Applications or notifications must be sent to the BSP within 10 banking days from the approval of the authority to create the UITFs by the TE's board of directors. There are additional requirements for fund-of-funds or feeder fund applications.

A nonrefundable processing fee of PhP25,000 will be charged for each application for UITFs that need prior BSP approval, except for Personal Equity & Retirement Account UITFs.

7. When shall the UITF be launched?

The UITF shall be launched:

  1. For UITFs requiring prior approval - within one year from the date of the TE's receipt of the letter of approval from the BSP, otherwise the BSP approval shall be automatically revoked;
  2. For UITFs requiring notification - within one year from receipt by the BSP of the notification letter from the TE, otherwise the notification shall be considered withdrawn.

The TE is required to inform the BSP in writing of the date of the actual launch of a UITF.

8. How are UITFs administered, operated, and accounted for?

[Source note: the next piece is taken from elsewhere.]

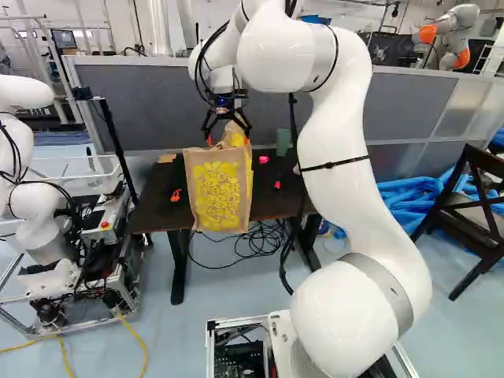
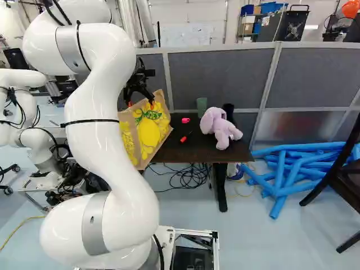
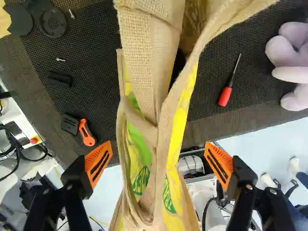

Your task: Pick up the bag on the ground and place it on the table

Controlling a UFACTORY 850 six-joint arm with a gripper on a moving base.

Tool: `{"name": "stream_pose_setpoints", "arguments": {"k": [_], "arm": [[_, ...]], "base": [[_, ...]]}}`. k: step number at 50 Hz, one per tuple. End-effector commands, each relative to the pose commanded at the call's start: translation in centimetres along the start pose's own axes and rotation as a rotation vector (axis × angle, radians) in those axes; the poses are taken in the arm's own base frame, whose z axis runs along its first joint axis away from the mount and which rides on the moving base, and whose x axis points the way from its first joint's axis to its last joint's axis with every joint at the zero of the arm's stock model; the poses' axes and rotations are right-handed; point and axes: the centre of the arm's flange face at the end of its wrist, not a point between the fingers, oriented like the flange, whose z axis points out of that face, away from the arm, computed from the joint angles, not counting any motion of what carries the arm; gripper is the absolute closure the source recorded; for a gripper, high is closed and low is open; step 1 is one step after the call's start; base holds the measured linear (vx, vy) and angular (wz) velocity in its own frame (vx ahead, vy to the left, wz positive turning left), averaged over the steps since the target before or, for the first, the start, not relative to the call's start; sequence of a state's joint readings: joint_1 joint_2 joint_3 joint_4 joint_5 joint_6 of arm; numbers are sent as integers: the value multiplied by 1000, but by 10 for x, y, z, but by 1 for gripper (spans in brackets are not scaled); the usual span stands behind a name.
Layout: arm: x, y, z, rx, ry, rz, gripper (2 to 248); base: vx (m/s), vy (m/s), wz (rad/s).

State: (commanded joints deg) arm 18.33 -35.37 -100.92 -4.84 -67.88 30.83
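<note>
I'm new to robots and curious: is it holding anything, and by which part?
Nothing is gripped: the end effector is open, with a gap on each side of the bag between its fingers.

The bag point(image 1: 216, 189) is tan, with yellow bits all over one side and a big yellow fruit with green leaves on another. The table point(image 2: 188, 147) has a black top with a tiny net pattern. The gripper point(image 1: 228, 138) is black, and its pads point(image 3: 98, 162) are bright orange with dark stripes. The arm point(image 1: 339, 142) is white with gray bands. The stuffed bunny point(image 2: 222, 132) is light purple. The screwdriver point(image 3: 225, 96) has a red handle. The foam tubes point(image 2: 281, 180) are bright blue, and the floor point(image 1: 181, 339) is pale blue.
</note>
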Motion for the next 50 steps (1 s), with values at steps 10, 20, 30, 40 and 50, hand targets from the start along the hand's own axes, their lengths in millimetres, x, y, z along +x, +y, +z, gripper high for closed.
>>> {"name": "stream_pose_setpoints", "arguments": {"k": [10,20,30,40,50], "arm": [[-7,5,-16,-4,-5,2,3],[-13,11,-32,-14,-21,5,3],[-20,18,-48,-27,-41,9,3],[-29,24,-65,-37,-58,11,3],[-36,30,-81,-33,-50,13,3]], "base": [[0,0,0],[0,0,0],[0,0,0],[0,0,0],[0,0,0]]}}
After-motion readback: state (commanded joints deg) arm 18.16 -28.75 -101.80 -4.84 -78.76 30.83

The trustee shall have exclusive management and control of each UITF under its administration, and the sole right at any time to sell, convert, reinvest, exchange, transfer or otherwise change or dispose of the assets comprising the fund. No participant in a UITF shall have or be deemed to have any ownership or interest in any particular account or investment in the UITF but shall have only its proportionate beneficial interest in the fund as a whole.

A UITF shall be operated and accounted for in accordance with the rules provided in Section 414 of the MORB and Section 414-Q of the MORNBFI. Contributions to each fund by clients shall always be through units of participation in the fund and each unit shall have uniform rights and privileges as any other unit. In the case of a multi-class fund, units shall be issued as units in a class of the fund.

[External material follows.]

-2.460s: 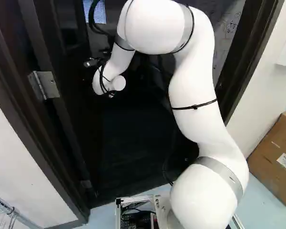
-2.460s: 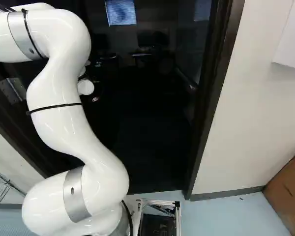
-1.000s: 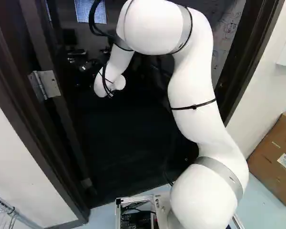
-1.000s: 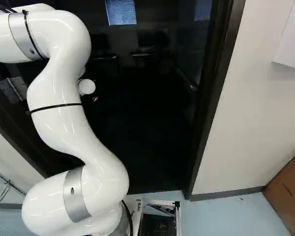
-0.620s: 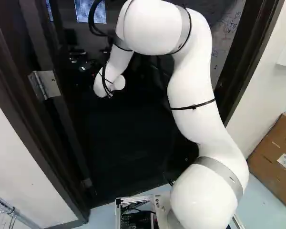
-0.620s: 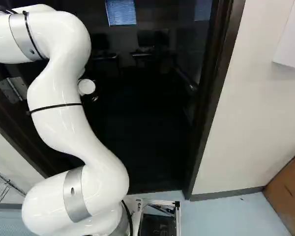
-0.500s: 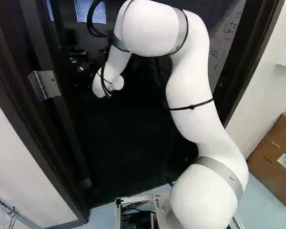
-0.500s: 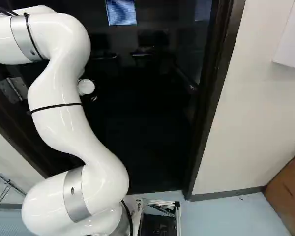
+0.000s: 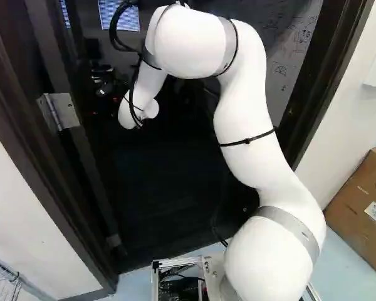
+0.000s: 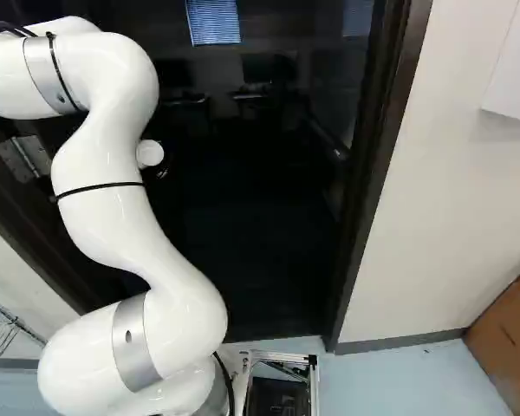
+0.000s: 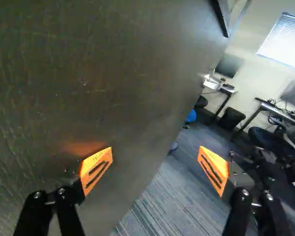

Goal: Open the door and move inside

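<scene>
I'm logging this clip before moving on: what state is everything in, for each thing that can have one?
Door: open, room visible past its edge
Claw: open, nothing gripped
Arm: bent, reaching into the doorway
Window blind: lowered
Nearer desk screen: dark, power can't be told
Cardboard box: standing on the floor, lid can't be told

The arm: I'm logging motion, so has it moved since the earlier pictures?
Yes: in the left base view, the arm reaches farther left, nearer the door hinge.
</scene>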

Each UITF shall be governed by a written trust agreement drawn by the trustee, which shall be approved by the trustee's board of directors and a copy of which shall be submitted to the BSP and shall contain the minimum elements provided in Section 414 of the MORB and Section 414-Q of the MORNBFI.

9. What other amendments are introduced by BSP Circular No. 1152-22 on the UITF regulations?

BSP Circular No. 1152-22 also includes new rules covering the computation of the Net Asset Value per Unit (NAVPu); distribution of income for distributing funds; the Plan governing UITFs; other notification requirements with the BSP; UITF marketing personnel; UITF participant admission and redemption requirements; minimum disclosure requirements; and the BSP's enforcement rights.

10. What is the transitory provision of BSP Circular No. 1152-22?

BSP Circular No. 1152-22 also includes new rules covering the computation of the Net Asset Value per Unit (NAVPu); distribution of income for distributing funds; the Plan governing UITFs; other notification requirements with the BSP; UITF marketing personnel; UITF participant admission and redemption requirements; minimum disclosure requirements; and the BSP's enforcement rights.

The content of this article is intended to provide a general guide to the subject matter. Specialist advice should be sought about your specific circumstances.